* [WHAT THIS TASK INVOLVES] Across the following data, state how many lines include the word "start". Provide the number alone.

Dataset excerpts
_ _ _ _ _ _ _
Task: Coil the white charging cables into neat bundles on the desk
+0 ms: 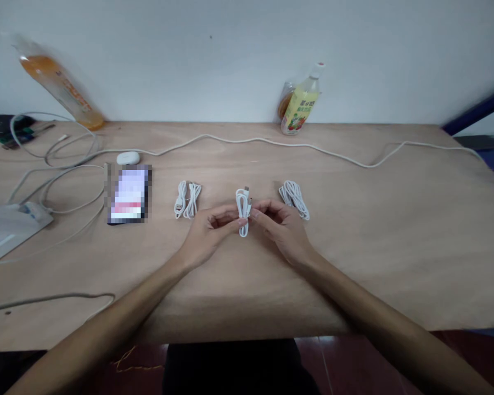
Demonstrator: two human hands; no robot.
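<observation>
Between my two hands is a small folded bundle of white USB cable [243, 211], held upright above the table with its plugs at the top. My left hand [209, 230] pinches the bundle from the left with thumb and fingers. From the right, my right hand [283, 227] grips it near a plug. Two coiled white cable bundles [192, 201] lie side by side to the left of my left hand, a USB plug showing on one. Just beyond my right hand rests another white cable bundle [295, 198], partly hidden by the fingers.
A phone [128, 195] with a lit, blurred screen and a white earbud case [128, 158] lie at left. A long white cord [255, 140] crosses the back. An orange drink bottle [61, 88] and a yellow drink bottle [301, 107] stand by the wall. A white box [12, 230] sits far left.
</observation>
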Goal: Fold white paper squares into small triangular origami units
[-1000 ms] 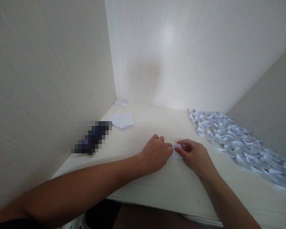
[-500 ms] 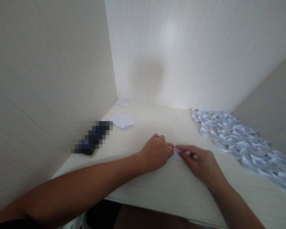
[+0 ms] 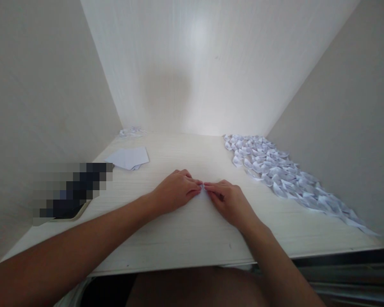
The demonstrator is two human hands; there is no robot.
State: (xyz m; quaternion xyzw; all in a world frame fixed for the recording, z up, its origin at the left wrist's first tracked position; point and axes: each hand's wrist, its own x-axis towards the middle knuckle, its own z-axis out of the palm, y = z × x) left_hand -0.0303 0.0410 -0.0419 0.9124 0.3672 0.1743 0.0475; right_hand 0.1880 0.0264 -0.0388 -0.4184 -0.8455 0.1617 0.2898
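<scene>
Head view: a small white paper (image 3: 202, 188) sits between the two hands, low over the pale table (image 3: 166, 247), near the middle of its width and well in from the front edge. Only a sliver of it shows, pale with a faint bluish tint and a narrow bright edge standing up between the fingertips; the rest is covered by the fingers, so its full outline and any creases cannot be made out. Whether its underside touches the tabletop is also unclear. The left hand (image 3: 176, 192) pinches the paper from the left, fingers pressed together and curled, thumb beneath the forefinger. The right hand (image 3: 232, 202) pinches it from the opposite side with forefinger and thumb, its other fingers bent and partly hidden behind. To the right lies a long spread of folded white papers (image 3: 275, 170), overlapping so closely that single pieces are hard to tell apart. White sheets (image 3: 129, 157) lie on the left, with thin white scraps (image 3: 132, 132) in the far corner, too small to read clearly. A dark object (image 3: 83, 192) beside the left wall is blurred by pixelation.
</scene>
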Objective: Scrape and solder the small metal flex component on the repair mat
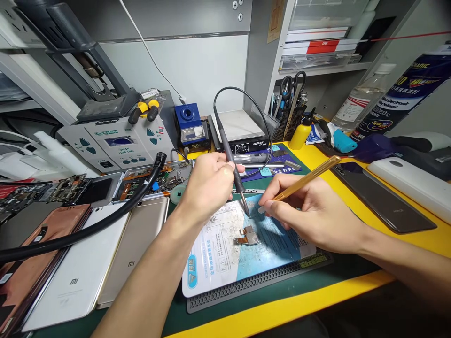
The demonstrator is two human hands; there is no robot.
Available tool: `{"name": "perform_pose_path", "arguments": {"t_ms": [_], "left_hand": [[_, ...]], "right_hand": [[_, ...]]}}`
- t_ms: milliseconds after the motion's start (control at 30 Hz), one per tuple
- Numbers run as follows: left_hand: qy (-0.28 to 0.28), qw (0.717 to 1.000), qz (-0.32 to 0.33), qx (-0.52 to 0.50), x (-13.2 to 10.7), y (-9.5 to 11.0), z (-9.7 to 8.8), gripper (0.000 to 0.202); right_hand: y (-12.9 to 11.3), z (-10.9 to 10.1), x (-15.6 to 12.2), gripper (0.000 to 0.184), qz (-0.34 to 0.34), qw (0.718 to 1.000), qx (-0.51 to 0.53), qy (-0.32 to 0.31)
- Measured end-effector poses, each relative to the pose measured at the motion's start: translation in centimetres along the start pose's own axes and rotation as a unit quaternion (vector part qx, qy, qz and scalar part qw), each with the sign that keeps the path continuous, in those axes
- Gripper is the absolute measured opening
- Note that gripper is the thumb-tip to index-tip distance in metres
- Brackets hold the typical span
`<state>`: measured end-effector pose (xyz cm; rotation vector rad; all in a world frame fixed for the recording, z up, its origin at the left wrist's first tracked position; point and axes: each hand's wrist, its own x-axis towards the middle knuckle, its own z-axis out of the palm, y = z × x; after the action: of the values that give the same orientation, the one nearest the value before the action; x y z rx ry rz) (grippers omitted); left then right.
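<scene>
My left hand [207, 185] is closed around a black soldering iron [233, 166], whose tip points down at the blue-and-white work mat [225, 256]. My right hand [306, 211] pinches a gold-coloured tool [310, 177] like a pen, its pale tip close to the iron's tip. A small metal part with an orange flex cable [248, 236] lies on the mat just below both tips, untouched by either hand.
Several phone back covers [81, 270] lie at the left under a thick black hose [105, 218]. A soldering station [116, 143], a blue unit [190, 124] and a hot plate [243, 131] stand behind. A dark phone [384, 202] rests at right on the yellow table [405, 241].
</scene>
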<state>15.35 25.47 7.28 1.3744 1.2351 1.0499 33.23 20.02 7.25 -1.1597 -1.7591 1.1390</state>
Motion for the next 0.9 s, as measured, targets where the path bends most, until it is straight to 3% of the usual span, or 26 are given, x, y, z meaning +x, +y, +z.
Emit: {"name": "perform_pose_path", "arguments": {"t_ms": [900], "left_hand": [[0.007,1.0,-0.004,0.006,-0.03,0.17,0.15,0.014]], "right_hand": [[0.15,0.15,-0.02,0.008,-0.002,1.0,-0.021,0.009]]}}
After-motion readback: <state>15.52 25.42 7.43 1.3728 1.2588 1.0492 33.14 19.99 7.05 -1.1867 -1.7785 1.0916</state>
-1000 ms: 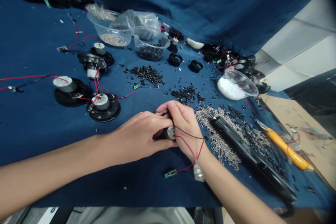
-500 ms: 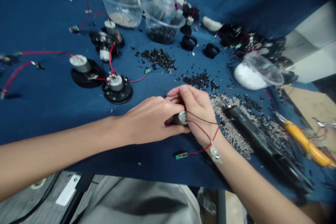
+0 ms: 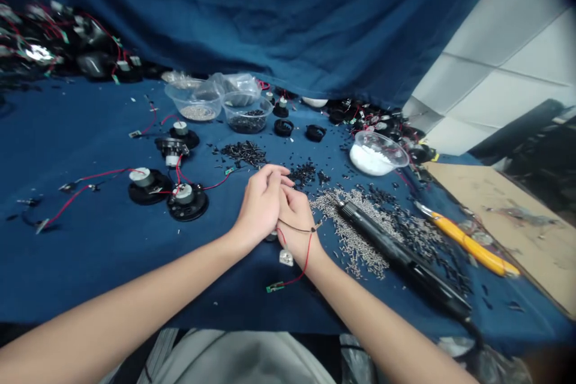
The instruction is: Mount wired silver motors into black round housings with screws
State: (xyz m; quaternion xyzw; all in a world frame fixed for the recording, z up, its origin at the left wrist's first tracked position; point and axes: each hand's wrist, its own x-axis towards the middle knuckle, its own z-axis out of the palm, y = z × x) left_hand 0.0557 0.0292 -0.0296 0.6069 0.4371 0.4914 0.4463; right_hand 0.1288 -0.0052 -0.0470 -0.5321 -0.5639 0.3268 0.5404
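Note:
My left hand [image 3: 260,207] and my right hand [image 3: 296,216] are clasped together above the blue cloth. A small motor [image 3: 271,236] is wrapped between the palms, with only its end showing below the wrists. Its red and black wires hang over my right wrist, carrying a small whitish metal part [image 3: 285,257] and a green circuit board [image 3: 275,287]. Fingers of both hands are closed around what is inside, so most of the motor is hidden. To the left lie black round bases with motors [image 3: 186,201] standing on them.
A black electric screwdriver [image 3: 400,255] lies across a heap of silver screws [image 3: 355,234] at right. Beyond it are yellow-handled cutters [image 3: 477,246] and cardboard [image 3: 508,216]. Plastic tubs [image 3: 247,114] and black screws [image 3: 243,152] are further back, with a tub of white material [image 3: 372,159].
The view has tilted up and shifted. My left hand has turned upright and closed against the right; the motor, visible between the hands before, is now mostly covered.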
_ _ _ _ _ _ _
* [YOUR SOLUTION] 2